Не считая подвижных игр и походов в парк единственным нашим развлечением в то время было кино. Мы не пропускали ни одного фильма, ходили даже по нескольку раз, если фильм понравился. Летом наступало счастливое время, потому что в парке Дзержинского (Шереметевском) начинал работать летний кинотеатр, а еще киноплощадка бесплатного кино. Здесь мы готовы были смотреть что угодно, хоть «Новости дня». Нередко там показывали интересные научно-познавательные фильмы. Кстати, прошлым летом мы со Светланой обнаружили такую же площадку в нашем Тропаревском парке.



По выходным мы с сестрой отправлялись в кинотеатр «Октябрь». Нет, не в современный «Октябрь» на проспекте Калинина. Тогда еще и проспекта этого не было. Так в 50-х и начале 60-х годов назывался детский кинотеатр в Марьиной роще. Чтобы привлечь маленьких зрителей на первый сеанс в 8 утра, перед сеансом проводили всякие конкурсы с подарками, а потом лотерею по билетам в кино. Несколько раз мы с сестрой Еленой даже что-то выигрывали – книжку, игрушку или открытку.

Когда построили кинотеатр «Октябрь» на проспекте Калинина, детский кинотеатр переименовали в «Горн», а потом и вовсе снесли. Не знаю, есть ли сейчас детские кинотеатры.



Когда мы подросли и родители брали нас в кино с собой, то нашими кинотеатрами стали «Перекоп» (старый, в середине Грохольского переулка), «Уран» на Сретенке и «Форум» на Садовом кольце. Во всех кинотеатрах был буфет. Но главное, что там перед вечерними сеансами играл живой джаз. В «Художественном» тоже играл ансамбль, но не тот! А здесь в этих маленьких кинотеатрах играл перед сеансами маленький уютный джаз-бэнд, с саксофонами, гитарой, иногда банджо, – в каждом кинотеатре свой. А еще в «Форуме» в подвале при входе работал тир. Выход в кино действительно был актом приобщения к культуре в широком смысле.



В середине 50-х годов в жизнь простых людей начало проникать телевидение. У нас телевизор появился в первой половине 50-х. По тем временам это был новейший телевизор «Луч», а не обычный «КВН-49» с линзой.

Прошу молодых читателей не думать, что у КВНа был экран 49 дюймов! Экран у него был 7 дюймов или меньше, и производитель придумал оснащать его большой линзой, чтобы экран был побольше.
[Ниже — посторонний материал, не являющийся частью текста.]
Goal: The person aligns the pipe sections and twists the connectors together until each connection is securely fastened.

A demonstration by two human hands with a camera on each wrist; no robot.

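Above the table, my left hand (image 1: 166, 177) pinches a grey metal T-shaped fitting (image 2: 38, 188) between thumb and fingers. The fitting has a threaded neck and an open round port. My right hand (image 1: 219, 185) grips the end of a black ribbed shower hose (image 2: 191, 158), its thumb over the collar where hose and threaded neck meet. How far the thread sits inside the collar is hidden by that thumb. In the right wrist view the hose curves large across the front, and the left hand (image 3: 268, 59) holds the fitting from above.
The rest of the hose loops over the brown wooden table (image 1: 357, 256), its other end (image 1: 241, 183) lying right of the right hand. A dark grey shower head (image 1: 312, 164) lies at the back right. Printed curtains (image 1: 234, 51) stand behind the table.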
Линза представляла из себя стеклянный аквариум с выгнутой передней стенкой, который заполнялся обычной водой из-под крана.

У каждого обладателя телевизора в то время на крыше была собственная антенна. Нашу смастерил отец из двух медных трубок, которые ему подарил брат, дядя Ваня.
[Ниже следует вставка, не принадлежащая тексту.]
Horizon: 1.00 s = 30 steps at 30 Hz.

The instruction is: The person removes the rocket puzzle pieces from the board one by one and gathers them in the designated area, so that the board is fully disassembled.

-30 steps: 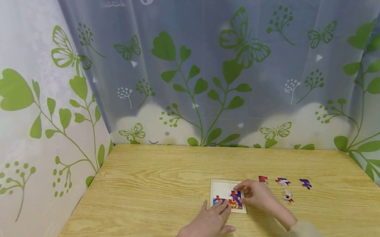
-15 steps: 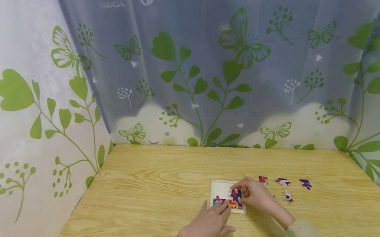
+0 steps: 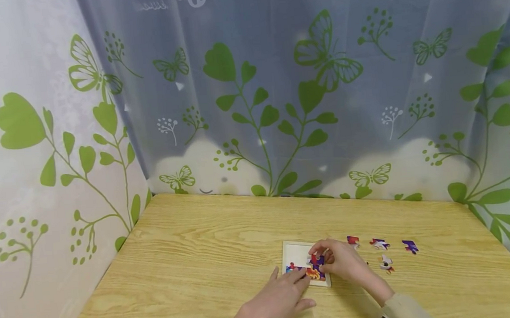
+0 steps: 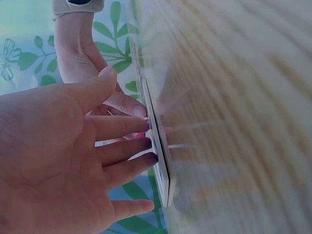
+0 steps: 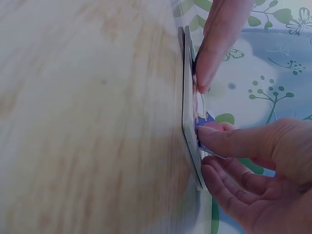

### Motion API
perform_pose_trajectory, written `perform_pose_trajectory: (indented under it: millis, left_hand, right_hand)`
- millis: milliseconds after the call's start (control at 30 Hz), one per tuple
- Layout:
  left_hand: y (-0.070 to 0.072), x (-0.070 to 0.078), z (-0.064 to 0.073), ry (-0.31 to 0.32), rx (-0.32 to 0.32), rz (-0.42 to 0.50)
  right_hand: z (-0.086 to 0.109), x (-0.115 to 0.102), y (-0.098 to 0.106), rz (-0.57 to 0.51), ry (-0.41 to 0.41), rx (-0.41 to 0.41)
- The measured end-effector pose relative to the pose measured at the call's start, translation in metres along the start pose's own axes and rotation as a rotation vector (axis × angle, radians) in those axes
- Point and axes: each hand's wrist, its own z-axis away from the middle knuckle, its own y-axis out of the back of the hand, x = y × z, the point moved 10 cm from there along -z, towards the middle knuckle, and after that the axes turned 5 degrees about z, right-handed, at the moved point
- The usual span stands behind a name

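A shallow square puzzle tray [image 3: 296,251] lies on the table, with joined colourful jigsaw pieces [image 3: 312,274] along its near side. My left hand [image 3: 275,302] lays its straight fingers on those pieces; in the left wrist view the fingertips touch the tray's face. At the tray's right side, my right hand [image 3: 343,262] pinches a purple and red jigsaw piece [image 3: 318,259] between thumb and fingers. The right wrist view shows this piece [image 5: 207,119] slightly tilted against the tray, under the thumb. Whether it is fully seated cannot be told.
Several loose jigsaw pieces lie right of the tray: a red one [image 3: 353,241], a white and purple one [image 3: 380,244], a purple one [image 3: 410,246] and a white one with an eye-like spot [image 3: 386,262]. A patterned curtain [image 3: 250,104] hangs behind the wooden table [image 3: 198,243].
My right hand has shifted slightly left and toward me, keeping its pinch on the purple and red jigsaw piece. My left hand has stayed nearly still.
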Motion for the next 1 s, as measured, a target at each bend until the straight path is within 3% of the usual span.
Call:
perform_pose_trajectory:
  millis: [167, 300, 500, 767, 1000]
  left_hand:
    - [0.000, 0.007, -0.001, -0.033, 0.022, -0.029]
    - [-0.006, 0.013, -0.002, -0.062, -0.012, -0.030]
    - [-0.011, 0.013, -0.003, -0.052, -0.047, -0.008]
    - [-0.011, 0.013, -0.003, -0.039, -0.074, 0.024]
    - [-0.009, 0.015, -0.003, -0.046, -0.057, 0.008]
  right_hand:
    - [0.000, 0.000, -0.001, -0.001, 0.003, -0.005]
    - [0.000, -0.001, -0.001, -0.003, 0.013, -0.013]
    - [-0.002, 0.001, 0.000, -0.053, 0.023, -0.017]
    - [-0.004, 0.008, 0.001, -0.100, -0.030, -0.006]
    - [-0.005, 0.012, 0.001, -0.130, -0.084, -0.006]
Так как не во всех квартирах в то время были телевизоры, то к нам приходили дети с нашего двора, чтобы смотреть детские фильмы. Мне доставляло особое удовольствие расставлять стулья, скамейки и табуреты, создавая кинозал. А еще приходилось занавешивать окна, когда смотрели дневные передачи, что мне тоже очень нравилось. Придти в гости, чтобы посмотреть телевизор, было делом обычным и укрепляло дружбу между соседями.
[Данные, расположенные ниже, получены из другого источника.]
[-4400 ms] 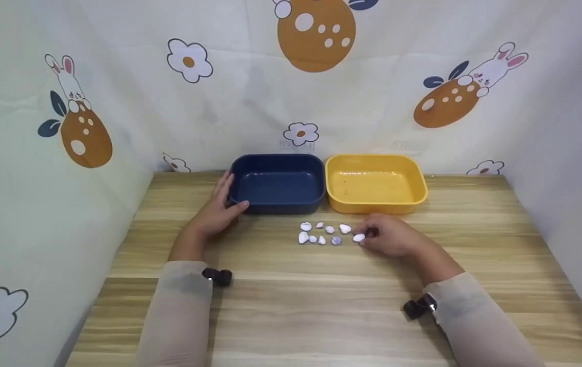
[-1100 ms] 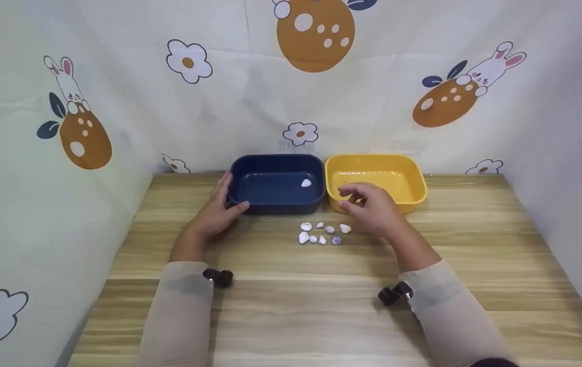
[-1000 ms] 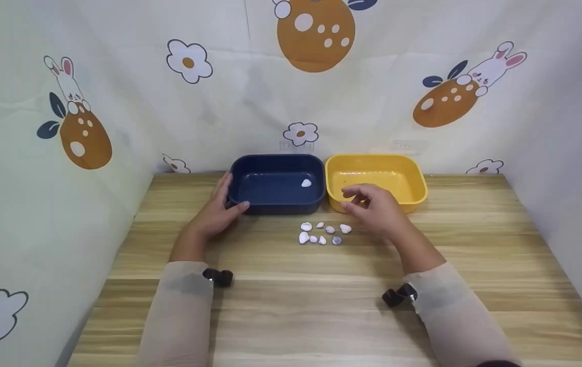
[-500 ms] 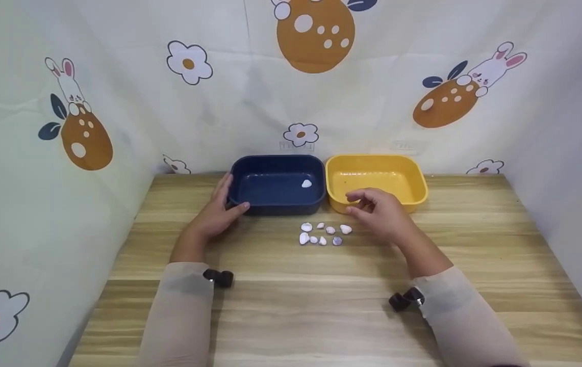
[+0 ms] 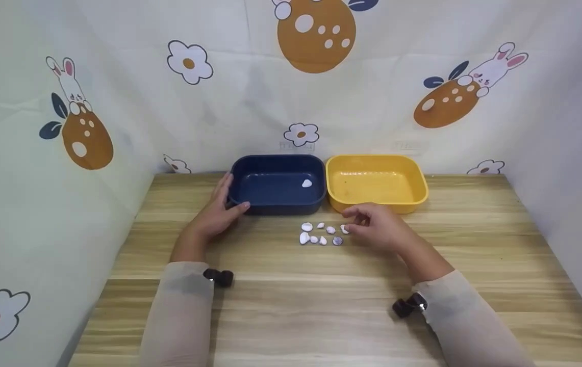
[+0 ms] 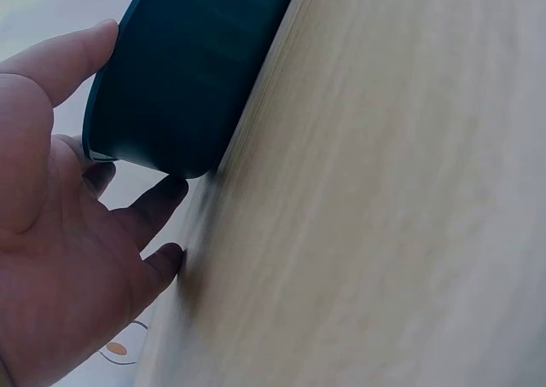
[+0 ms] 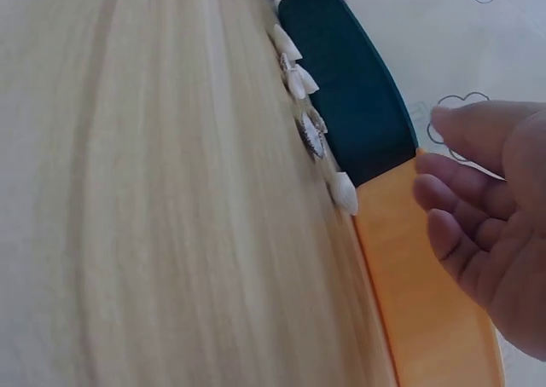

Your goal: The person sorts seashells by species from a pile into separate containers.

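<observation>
My left hand (image 5: pixel 214 211) rests at the left end of the dark blue bin (image 5: pixel 285 209). Its thumb touches the bin's front, and its fairly straight fingers lie along the side, as the left wrist view shows too. One white shell (image 5: pixel 306 183) lies inside that bin. My right hand (image 5: pixel 378 227) hovers with loosely bent fingers over the rightmost seashell (image 5: pixel 345 229), partly covering it in the head view. In the right wrist view, nothing sits between the fingers, and a white shell (image 7: pixel 344 193) lies apart from them. Several small shells (image 5: pixel 330 230) form two rows before the bins.
A yellow bin (image 5: pixel 377 208) stands right beside the blue one, close to the patterned cloth backdrop (image 5: pixel 239 102). Cloth also hangs on both sides of the wooden table (image 5: pixel 291 306).
A white shell earlier at my right fingertips now lies in the blue bin. My right hand has come back from over the yellow bin, down to the rightmost shell. The left hand stays put.
</observation>
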A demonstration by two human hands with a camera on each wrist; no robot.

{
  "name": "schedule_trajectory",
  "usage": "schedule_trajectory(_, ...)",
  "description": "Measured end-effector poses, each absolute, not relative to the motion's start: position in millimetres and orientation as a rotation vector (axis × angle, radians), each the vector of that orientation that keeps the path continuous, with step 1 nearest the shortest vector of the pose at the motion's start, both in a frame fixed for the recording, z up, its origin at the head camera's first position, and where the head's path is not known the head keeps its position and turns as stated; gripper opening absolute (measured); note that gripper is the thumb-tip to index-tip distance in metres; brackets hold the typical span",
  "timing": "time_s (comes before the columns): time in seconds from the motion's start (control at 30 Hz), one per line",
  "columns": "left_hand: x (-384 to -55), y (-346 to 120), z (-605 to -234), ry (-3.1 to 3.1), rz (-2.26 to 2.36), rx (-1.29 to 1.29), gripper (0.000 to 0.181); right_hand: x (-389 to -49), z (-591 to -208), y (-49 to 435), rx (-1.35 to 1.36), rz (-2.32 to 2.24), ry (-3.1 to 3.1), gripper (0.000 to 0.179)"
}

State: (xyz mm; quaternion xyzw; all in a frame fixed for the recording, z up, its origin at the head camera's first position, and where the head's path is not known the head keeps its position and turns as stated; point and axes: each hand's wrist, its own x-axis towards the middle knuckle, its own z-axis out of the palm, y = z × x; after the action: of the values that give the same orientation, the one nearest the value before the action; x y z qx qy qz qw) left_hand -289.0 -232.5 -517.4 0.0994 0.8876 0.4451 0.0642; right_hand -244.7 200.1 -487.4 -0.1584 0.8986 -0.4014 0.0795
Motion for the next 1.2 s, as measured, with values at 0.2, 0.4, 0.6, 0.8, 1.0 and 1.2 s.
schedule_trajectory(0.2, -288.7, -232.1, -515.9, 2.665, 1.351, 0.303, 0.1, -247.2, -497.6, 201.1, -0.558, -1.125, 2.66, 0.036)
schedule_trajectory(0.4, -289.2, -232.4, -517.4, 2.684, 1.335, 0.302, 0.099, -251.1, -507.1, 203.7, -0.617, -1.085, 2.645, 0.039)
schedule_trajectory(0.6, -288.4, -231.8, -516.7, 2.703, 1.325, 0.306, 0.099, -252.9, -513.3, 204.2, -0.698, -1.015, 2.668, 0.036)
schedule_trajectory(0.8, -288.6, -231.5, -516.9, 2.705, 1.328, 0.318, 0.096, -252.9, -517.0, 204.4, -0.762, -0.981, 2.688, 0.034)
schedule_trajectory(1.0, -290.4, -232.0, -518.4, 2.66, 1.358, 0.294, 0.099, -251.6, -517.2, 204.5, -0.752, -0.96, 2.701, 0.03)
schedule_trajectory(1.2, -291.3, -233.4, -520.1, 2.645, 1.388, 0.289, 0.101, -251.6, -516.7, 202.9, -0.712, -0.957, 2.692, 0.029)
Телевизор «Луч». Фото из архива академика Б. В. Раушенбаха. (Предоставлено Оксаной Карповой)


Детство наше проходило в постоянном беганье и прыганье. Мы находили обруч от бочки и кусок толстой стальной проволоки, который изгибали с одного конца в виде кочерги и гоняли этот обруч по всему проезду. Крючком подталкиваешь, поддерживаешь и направляешь бег обруча. И надо было научиться управлять им так, чтобы повернуть его на маленьком пятачке асфальта, или спрыгнуть с ним со ступеньки и подхватить его, чтобы продолжить бег. Невозможно вспомнить, чтобы кто-нибудь из нас стоял на одном месте.



Когда кому-нибудь перепадала такая драгоценность, как подшипник, это было счастье. С помощью старших ребят тут же сооружался самокат из двух дощечек. На управляющую дощечку прибивались поперечные ручки, а внизу делалась вилка, куда закреплялся управляющий подшипник. Eсли подшипники оказывались разного диаметра, то большой ставился впереди, Находили мы их, в основном, на «самолетной» свалке.



Самокаты гремели на весь проезд, но доставляли нам столько удовольствия, что никто из взрослых на нас не сердился.

Потом наступил период велосипедов. Почти все дети во дворе проходили этапы: маленький трехколесный велосипед – большой трехколесный, который можно было переделать в двухколесный, убрав у него одно колесо и ось. У некоторых потом появлялся подростковый велосипед «Школьник», но у меня такого не было. Мне сразу, как и многим моим друзьям, купили «Орленок». На этом велосипеде я катался все свое детство до седьмого класса.



Это были наши детские, безвредные развлечения. Но развлекались мы не только так. Были и такие развлечения, где наша детская глупость проявлялась на полную. Кто жил в то время, наверняка помнит.

Периодически в доме, во дворе или на улице приходилось что-то сваривать. Привозили агрегат на колесиках, насыпали в него «карбид» (карбид кальция), заливали водой, закрывали крышку и завинчивали. Карбид при взаимодействии с водой выделял ацетилен, с помощью которого сваривали железяки. За карбидом особенно не следили, и мы его у рабочих потаскивали. Дальнейшее его применение было почти такое же, как у сварщиков. Залив карбид водой и закрыв крышку банки, мы делали фитилек, поджигали его, куда-нибудь подбрасывали и ждали, пока взорвется.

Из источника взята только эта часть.